On April 2, 2015, a telephonic status conference was convened. During the status conference, petitioner’s counsel argued that the statute of limitations should be tolled based on petitioner’s mental incapacity for several months. In light of the fact that the law is not settled as to whether equitable tolling on the basis of mental incapacity is available under the Vaccine Act, the undersigned ordered the parties to brief that issue. Specifically, I ordered respondent to file a motion to dismiss on the grounds that the claim is barred under the statute of limitations, and for petitioner to file a response to respondent’s motion. See Scheduling Order, docket no. 9, filed Apr. 3, 2015. Respondent was afforded thirty days thereafter for a reply. The parties were advised to set aside any potential factual issues, accepting for purposes of this motion the averments in the petition, and to specifically address whether mental incapacity can form the basis for equitable tolling in the Program as a matter of law.

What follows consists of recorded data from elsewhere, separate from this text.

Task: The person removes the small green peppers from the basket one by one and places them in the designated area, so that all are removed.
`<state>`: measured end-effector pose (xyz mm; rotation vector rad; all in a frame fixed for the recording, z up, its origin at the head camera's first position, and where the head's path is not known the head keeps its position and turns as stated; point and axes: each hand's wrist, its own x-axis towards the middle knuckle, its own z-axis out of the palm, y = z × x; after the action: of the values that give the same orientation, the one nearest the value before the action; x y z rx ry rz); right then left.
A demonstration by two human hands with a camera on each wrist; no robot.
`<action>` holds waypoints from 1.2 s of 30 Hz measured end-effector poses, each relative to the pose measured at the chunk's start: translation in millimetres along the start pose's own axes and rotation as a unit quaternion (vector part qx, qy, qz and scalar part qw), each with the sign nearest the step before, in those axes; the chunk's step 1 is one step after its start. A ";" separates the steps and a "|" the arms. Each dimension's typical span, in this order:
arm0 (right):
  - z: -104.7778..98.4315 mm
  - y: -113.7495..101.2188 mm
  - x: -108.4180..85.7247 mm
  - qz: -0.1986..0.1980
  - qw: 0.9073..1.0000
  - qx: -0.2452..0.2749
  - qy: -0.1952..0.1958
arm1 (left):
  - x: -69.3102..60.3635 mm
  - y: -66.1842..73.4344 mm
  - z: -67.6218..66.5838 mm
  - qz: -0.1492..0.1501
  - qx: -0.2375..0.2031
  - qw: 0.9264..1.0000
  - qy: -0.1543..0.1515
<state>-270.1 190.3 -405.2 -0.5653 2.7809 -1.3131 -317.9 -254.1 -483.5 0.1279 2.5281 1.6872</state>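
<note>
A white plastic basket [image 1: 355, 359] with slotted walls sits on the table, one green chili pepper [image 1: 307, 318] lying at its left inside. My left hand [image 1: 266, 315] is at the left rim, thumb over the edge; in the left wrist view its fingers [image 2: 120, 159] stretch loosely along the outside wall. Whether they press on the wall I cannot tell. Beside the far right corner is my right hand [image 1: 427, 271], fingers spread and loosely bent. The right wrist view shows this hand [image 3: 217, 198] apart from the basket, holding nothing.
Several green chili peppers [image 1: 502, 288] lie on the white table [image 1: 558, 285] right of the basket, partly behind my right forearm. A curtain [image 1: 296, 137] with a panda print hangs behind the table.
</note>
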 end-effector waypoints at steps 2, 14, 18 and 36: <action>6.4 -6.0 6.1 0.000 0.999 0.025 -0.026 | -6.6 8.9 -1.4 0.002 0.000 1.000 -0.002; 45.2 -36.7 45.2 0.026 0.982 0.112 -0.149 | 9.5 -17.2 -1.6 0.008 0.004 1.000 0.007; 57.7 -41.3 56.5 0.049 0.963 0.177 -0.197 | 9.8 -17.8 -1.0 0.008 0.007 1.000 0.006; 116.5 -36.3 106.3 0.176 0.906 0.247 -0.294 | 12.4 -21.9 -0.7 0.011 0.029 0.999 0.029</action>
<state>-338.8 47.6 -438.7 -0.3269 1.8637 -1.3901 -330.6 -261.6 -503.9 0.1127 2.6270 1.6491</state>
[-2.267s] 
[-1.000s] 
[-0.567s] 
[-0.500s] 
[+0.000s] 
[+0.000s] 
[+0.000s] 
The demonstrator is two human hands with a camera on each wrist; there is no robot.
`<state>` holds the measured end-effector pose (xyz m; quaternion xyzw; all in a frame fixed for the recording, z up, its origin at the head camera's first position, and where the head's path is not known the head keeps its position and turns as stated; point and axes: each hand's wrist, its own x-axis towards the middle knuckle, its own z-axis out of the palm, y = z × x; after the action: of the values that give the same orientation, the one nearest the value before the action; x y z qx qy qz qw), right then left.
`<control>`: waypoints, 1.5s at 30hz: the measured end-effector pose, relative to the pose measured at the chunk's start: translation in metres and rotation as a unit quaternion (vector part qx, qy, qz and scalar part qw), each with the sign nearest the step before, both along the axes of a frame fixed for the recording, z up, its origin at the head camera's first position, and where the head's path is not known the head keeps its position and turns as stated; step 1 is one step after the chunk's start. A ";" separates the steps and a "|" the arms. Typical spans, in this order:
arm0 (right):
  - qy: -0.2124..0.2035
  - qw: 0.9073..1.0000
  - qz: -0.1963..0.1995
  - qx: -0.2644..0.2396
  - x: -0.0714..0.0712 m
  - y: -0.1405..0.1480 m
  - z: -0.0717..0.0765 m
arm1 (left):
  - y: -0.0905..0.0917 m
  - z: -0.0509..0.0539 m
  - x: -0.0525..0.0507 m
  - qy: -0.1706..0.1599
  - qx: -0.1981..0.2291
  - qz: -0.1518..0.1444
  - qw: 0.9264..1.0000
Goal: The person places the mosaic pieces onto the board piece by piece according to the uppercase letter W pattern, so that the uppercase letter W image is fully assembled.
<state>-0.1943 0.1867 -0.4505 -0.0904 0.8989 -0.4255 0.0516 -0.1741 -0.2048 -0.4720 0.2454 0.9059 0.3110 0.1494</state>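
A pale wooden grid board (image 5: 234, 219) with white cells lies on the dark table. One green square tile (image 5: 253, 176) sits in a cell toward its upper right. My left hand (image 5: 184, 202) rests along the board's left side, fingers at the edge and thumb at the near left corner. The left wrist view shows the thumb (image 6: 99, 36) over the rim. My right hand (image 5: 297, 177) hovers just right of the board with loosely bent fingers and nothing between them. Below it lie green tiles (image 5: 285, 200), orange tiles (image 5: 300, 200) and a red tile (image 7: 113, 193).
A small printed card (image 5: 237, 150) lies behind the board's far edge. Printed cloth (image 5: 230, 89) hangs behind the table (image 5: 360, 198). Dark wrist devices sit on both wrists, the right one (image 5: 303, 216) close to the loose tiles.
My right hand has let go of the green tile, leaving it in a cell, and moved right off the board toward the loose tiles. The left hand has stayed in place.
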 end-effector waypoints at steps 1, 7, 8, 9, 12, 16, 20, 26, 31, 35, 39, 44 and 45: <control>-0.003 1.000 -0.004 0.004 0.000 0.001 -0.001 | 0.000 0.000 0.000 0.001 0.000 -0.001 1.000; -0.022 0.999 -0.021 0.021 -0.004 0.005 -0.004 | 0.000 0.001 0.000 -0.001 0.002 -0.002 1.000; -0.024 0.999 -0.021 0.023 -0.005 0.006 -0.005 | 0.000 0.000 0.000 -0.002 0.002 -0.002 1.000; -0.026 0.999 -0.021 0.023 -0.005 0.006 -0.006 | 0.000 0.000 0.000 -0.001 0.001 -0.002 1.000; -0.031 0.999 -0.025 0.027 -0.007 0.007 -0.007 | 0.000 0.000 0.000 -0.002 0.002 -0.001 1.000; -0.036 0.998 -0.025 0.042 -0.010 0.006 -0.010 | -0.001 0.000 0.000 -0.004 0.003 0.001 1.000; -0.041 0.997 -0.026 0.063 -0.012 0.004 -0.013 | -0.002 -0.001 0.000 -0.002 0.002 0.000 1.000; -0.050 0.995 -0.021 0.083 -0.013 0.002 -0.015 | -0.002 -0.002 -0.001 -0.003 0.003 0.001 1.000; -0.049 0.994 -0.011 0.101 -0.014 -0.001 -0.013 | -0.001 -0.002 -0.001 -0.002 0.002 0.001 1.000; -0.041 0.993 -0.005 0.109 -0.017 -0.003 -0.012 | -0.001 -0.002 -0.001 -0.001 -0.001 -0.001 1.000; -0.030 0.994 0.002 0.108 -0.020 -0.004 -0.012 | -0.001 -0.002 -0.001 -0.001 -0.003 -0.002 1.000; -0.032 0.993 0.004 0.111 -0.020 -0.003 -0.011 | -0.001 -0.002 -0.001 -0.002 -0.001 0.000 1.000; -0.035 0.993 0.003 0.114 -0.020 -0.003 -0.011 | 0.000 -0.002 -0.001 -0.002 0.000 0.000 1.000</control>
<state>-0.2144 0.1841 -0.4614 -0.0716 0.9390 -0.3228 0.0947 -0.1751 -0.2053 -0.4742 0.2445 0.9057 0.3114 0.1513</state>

On April 21, 2015, petitioner filed a notice of additional authority, providing a decision in Hodge v. Sec’y of HHS, No. 09-453, 2015 WL 1779274 (Fed. Cl. Spec. Mstr. Mar. 23, 2015), in which Special Master Moran analyzed the question and concluded that mental incapacity, as defined by the Federal Circuit in Barrett, may act to toll the statute of limitations when the petitioner, as in Barrett, failed to file as the “‘direct result of mental illness that rendered [the petitioner] incapable of rational thought or deliberate decision making . . . or incapable of handling [his] own affairs or unable to function [in] society.’” Hodge, at *5-*6. Nevertheless, he granted respondent’s motion to dismiss initially finding that the petitioner had not demonstrated such mental incapacity and therefore did not demonstrate the extraordinary circumstance. Id. The decision was appealed and on September 9, 2015, Judge Sweeney of the Court of Federal Claims vacated and remanded the special master’s order in Hodge for the special master to reconsider all of the petitioner’s medical records, specifically those documenting his mental health condition.

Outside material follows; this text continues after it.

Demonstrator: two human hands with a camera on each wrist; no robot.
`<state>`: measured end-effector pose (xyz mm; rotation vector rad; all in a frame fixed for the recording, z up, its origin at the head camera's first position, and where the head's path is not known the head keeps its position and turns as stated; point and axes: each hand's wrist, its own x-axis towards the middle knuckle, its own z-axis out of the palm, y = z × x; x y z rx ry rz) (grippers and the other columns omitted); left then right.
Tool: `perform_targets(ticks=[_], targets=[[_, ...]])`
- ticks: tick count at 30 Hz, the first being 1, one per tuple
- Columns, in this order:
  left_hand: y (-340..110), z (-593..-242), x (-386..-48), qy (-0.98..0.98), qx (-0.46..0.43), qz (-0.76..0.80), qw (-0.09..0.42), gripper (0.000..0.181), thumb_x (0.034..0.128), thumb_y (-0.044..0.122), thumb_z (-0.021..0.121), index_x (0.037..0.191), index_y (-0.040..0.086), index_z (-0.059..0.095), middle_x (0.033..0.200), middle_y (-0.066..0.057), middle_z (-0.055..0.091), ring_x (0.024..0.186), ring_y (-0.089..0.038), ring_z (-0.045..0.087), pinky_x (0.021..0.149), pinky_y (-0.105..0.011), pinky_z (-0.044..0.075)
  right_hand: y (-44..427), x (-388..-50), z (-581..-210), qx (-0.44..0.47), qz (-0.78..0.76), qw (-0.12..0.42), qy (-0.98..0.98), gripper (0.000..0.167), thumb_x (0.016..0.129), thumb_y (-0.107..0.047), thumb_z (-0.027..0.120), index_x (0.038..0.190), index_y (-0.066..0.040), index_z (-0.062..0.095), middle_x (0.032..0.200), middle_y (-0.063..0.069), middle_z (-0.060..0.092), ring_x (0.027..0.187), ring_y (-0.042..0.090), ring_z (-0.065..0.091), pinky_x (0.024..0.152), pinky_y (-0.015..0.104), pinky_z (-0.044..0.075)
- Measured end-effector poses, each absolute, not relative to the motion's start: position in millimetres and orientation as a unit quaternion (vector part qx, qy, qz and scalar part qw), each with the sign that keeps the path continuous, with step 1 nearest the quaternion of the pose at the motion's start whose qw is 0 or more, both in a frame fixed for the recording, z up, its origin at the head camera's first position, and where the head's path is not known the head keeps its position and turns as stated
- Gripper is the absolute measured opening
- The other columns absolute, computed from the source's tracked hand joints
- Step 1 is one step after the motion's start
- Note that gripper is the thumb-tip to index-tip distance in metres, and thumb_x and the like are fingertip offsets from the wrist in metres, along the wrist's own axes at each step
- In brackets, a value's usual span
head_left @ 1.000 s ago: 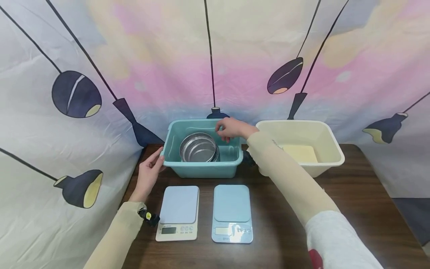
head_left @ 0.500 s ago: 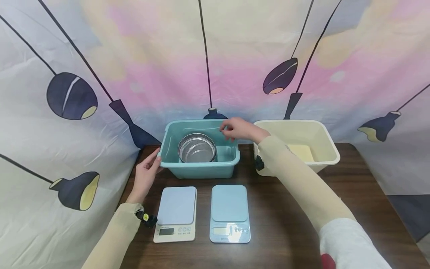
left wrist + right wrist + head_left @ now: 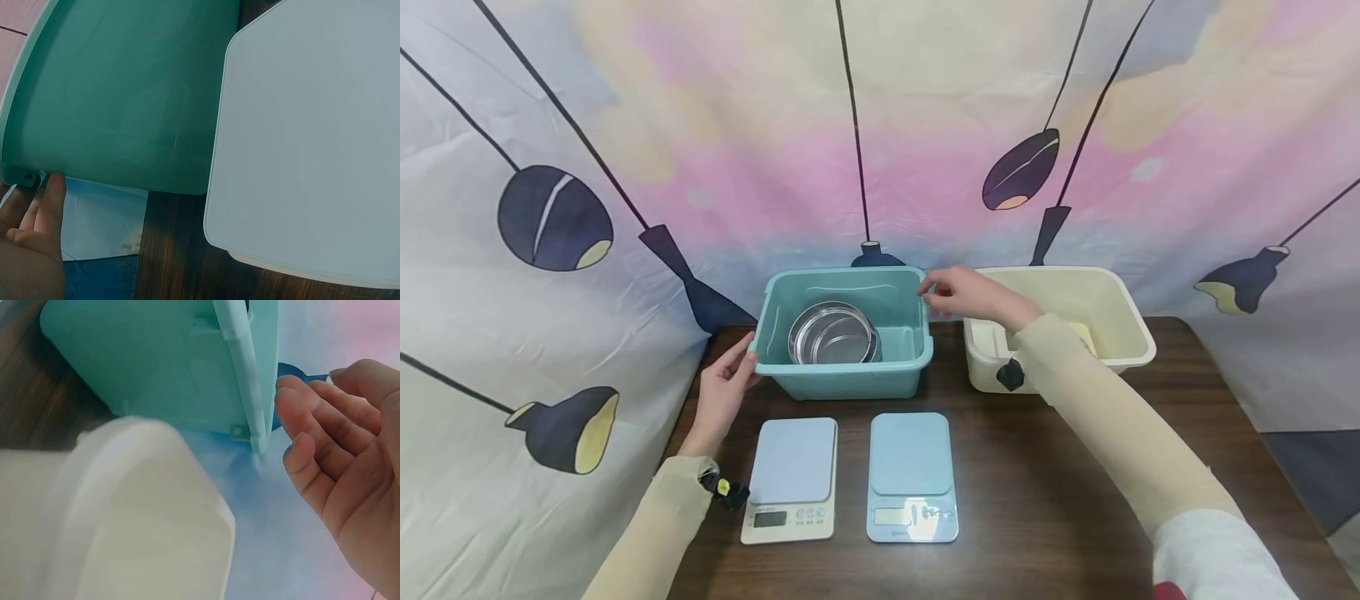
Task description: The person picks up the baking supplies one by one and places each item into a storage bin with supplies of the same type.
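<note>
A teal plastic basin stands at the back of the table, with shiny round metal vessels, stacked and perhaps sieves, in its left part. My left hand holds the basin's left rim, its thumb at the front corner; the left wrist view shows the fingers at the rim's edge. Over by the right rim, my right hand has loosely bent fingers with nothing between them. In the right wrist view the right hand is beside the basin's rim, apart from it.
A cream basin with a pale yellow block inside stands to the right, partly behind my right forearm. Two kitchen scales, a white one and a light blue one, lie in front on the dark wooden table. A patterned cloth hangs behind.
My right hand has moved right, from above the teal basin's inside to its right rim, holding nothing. The left hand stays at the left rim. The head view has shifted slightly.
</note>
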<state>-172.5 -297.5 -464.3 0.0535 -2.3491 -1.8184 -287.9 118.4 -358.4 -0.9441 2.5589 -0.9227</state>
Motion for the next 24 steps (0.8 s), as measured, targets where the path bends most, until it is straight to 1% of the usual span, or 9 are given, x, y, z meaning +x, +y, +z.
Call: perform_targets(ticks=[3, 9, 15, 20, 24], targets=[[-298, -464, -172, -0.786, 0.018, -0.612, 0.086, 0.048, 0.1085, 0.026, 0.059, 0.155, 0.014, 0.052, 0.149, -0.022, 0.056, 0.11, 0.001, 0.066, 0.088, -0.014, 0.056, 127, -283, -357, -0.325, -0.322, 0.126, 0.88, 0.03, 0.106, -0.012, 0.055, 0.129, 0.003, 0.066, 0.093, 0.014, 0.074, 0.073, 0.022, 0.067, 0.072, 0.037, 0.059], [-297, -464, -173, -0.787, 0.014, -0.611, 0.086, 0.049, 0.1088, 0.027, 0.058, 0.155, 0.013, 0.052, 0.149, -0.023, 0.056, 0.111, 0.001, 0.066, 0.089, -0.014, 0.056, 149, -273, -354, -0.321, -0.323, 0.11, 0.884, 0.026, 0.107, -0.012, 0.056, 0.127, -0.001, 0.067, 0.09, 0.01, 0.072, 0.072, 0.023, 0.066, 0.067, 0.035, 0.056], [-298, -463, -173, -0.789, 0.014, -0.607, 0.092, 0.05, 0.1086, 0.029, 0.058, 0.155, 0.011, 0.052, 0.147, -0.025, 0.056, 0.11, 0.0, 0.066, 0.088, -0.015, 0.057, 173, -263, -355, -0.301, -0.324, 0.1, 0.891, 0.026, 0.107, -0.014, 0.056, 0.129, -0.003, 0.067, 0.094, 0.01, 0.073, 0.074, 0.019, 0.066, 0.07, 0.036, 0.056], [-298, -463, -173, -0.792, 0.015, -0.604, 0.092, 0.05, 0.1087, 0.03, 0.058, 0.155, 0.012, 0.052, 0.146, -0.025, 0.057, 0.109, 0.002, 0.065, 0.09, -0.016, 0.057, 193, -254, -355, -0.285, -0.325, 0.087, 0.898, 0.027, 0.107, -0.014, 0.057, 0.129, -0.002, 0.066, 0.093, 0.006, 0.073, 0.076, 0.02, 0.067, 0.072, 0.037, 0.056], [-298, -464, -173, -0.789, 0.013, -0.607, 0.089, 0.049, 0.1088, 0.029, 0.058, 0.154, 0.013, 0.052, 0.145, -0.025, 0.057, 0.108, 0.002, 0.066, 0.089, -0.015, 0.056, 211, -245, -357, -0.277, -0.325, 0.075, 0.901, 0.025, 0.106, -0.011, 0.057, 0.127, -0.003, 0.068, 0.092, 0.002, 0.074, 0.075, 0.018, 0.067, 0.071, 0.035, 0.055]])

On April 24, 2015, respondent in this matter filed a motion to dismiss in accordance with the undersigned’s order. Petitioner filed a response to respondent’s motion on May 18, 2015. Thereafter, in the interest of judicial economy and further elucidation on this issue, I awaited Judge Sweeney’s opinion and Special Master Moran’s subsequent ruling in Hodge on remand. On December 21, 2015, upon a thorough review of the medical records and additional evidence,

2 Special Master Moran issued a ruling finding that the petitioner in Hodge was entitled to equitable tolling on the basis of mental incapacity. See Hodge v. Sec’y of HHS, No. 09-453V, 2015 WL 9685916 (Fed. Cl. Spec. Mstr. Dec. 21, 2015). I find Special Master Moran’s reasoning to be persuasive and adopt it in this case.

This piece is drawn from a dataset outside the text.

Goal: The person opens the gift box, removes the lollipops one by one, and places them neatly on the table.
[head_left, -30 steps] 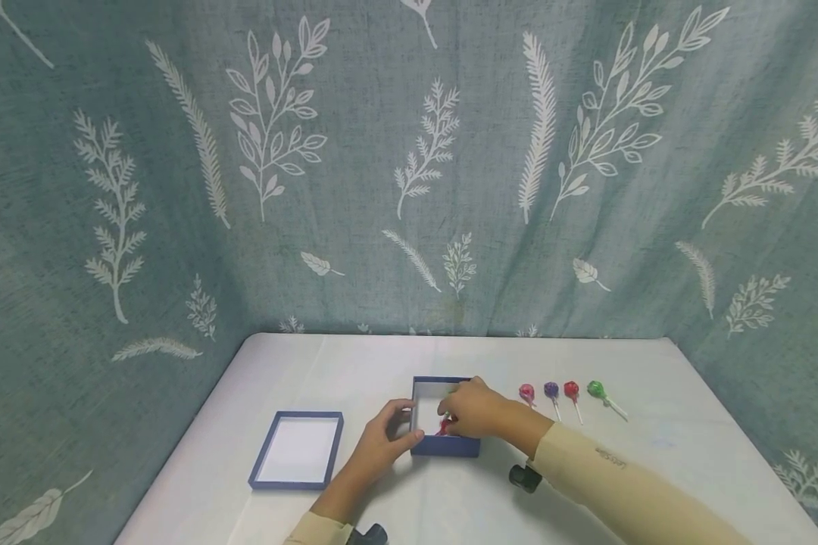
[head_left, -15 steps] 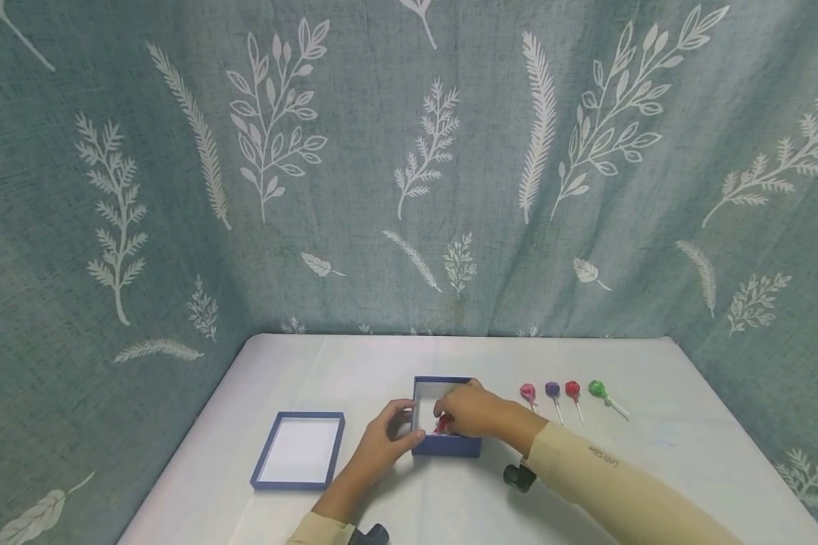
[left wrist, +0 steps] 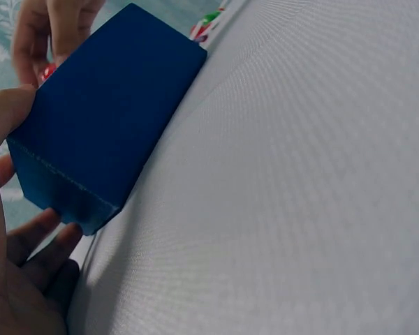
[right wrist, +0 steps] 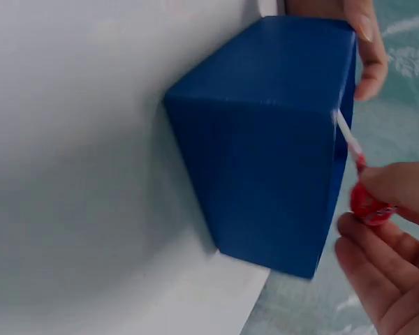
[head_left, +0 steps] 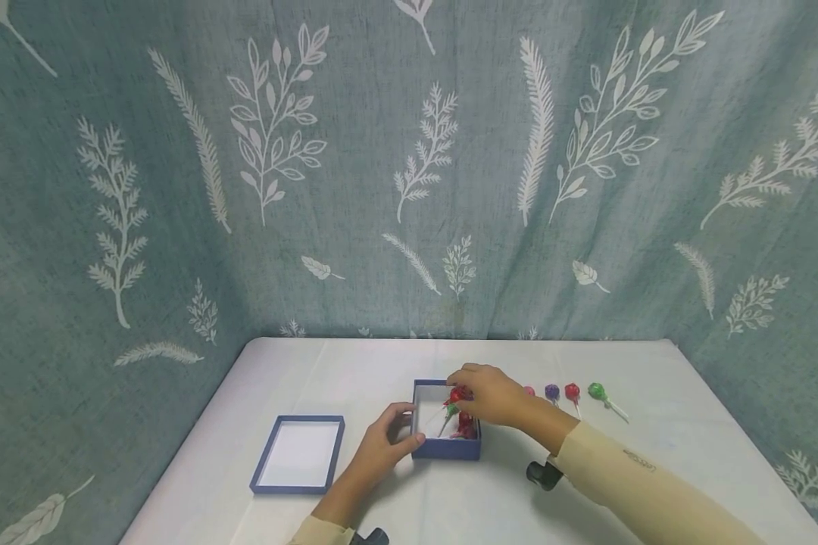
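Observation:
A blue box (head_left: 446,450) with a white inside stands uncovered on the table. My left hand (head_left: 379,443) holds it at its left side, thumb at the near corner and fingers along the side wall. Above the box's far right part, my right hand (head_left: 492,395) pinches a red-wrapped lollipop (right wrist: 369,204) between thumb and fingers. Its white stick slants over the rim in the right wrist view. Inside the box lie a green lollipop (head_left: 451,410) and, near the front right corner, a red one (head_left: 466,425). My right hand hides part of the box.
To the left lies the shallow blue-edged box lid (head_left: 298,453), white side up. Right of the box, a pink lollipop (head_left: 529,390), a purple one (head_left: 552,391), a red one (head_left: 572,390) and a green one (head_left: 596,390) form a row. A leaf-patterned curtain (head_left: 354,250) backs the white table (head_left: 654,462).
My right hand has risen from inside the box toward its far right, with a red lollipop between its fingers. The lollipops in the box now show. My left hand has stayed put.

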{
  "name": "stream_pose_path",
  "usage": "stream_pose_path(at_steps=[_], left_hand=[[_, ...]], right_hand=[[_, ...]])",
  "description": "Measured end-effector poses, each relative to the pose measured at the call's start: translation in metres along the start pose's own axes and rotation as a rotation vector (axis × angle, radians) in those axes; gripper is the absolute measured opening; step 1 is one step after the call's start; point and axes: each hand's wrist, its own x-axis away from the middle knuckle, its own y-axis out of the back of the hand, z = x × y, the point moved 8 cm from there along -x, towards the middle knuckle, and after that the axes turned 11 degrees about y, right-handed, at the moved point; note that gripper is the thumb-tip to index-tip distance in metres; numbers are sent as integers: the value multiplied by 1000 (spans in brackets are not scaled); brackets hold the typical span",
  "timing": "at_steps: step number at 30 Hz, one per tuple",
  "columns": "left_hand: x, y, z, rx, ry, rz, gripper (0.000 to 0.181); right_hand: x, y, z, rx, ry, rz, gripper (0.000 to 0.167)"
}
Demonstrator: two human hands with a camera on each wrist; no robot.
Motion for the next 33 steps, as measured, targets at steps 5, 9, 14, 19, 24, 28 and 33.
stream_pose_path(at_steps=[5, 9, 14, 19, 24, 28, 33], left_hand=[[1, 0, -1, -2, 1, -4, 49], [1, 0, -2, 14, -6, -2, 50], [1, 2, -3, 12, -9, -11, 51], [1, 0, -1, 6, 6, -9, 52], [0, -1, 0, 10, 19, -4, 52], [1, -1, -1, 8, 12, -7, 52], [1, 0, -3, 14, 4, -14, 52]], right_hand=[[18, 19, -13, -73, -26, -122, 29], [34, 32, -26, -123, -84, -186, 23], [52, 45, -39, -163, -135, -250, 19], [68, 50, -51, -179, -182, -284, 19], [83, 58, -55, -167, -178, -344, 22], [94, 68, -58, -156, -155, -402, 23], [108, 74, -66, -112, -166, -443, 24]])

Accordingly, this matter is ripe for a ruling on respondent’s motion to dismiss.

I. The Parties’ Arguments

A. Respondent

Respondent argued that, accepting the facts as alleged in the petition, petitioner’s claim was untimely filed by three months. Motion to Dismiss at 1, docket no. 11, filed Apr. 24, 2015. Petitioner filed her petition on February 18, 2015, alleging that as a result of a flu vaccination she received on October 21, 2011 she experienced the onset of neurological symptoms on November 18, 2011. According to respondent, under 42 U.S.C. section 16(a)(2) and Federal Circuit precedent in Cloer v. Sec’y of HHS, 654 F.3d 1322 (Fed. Cir.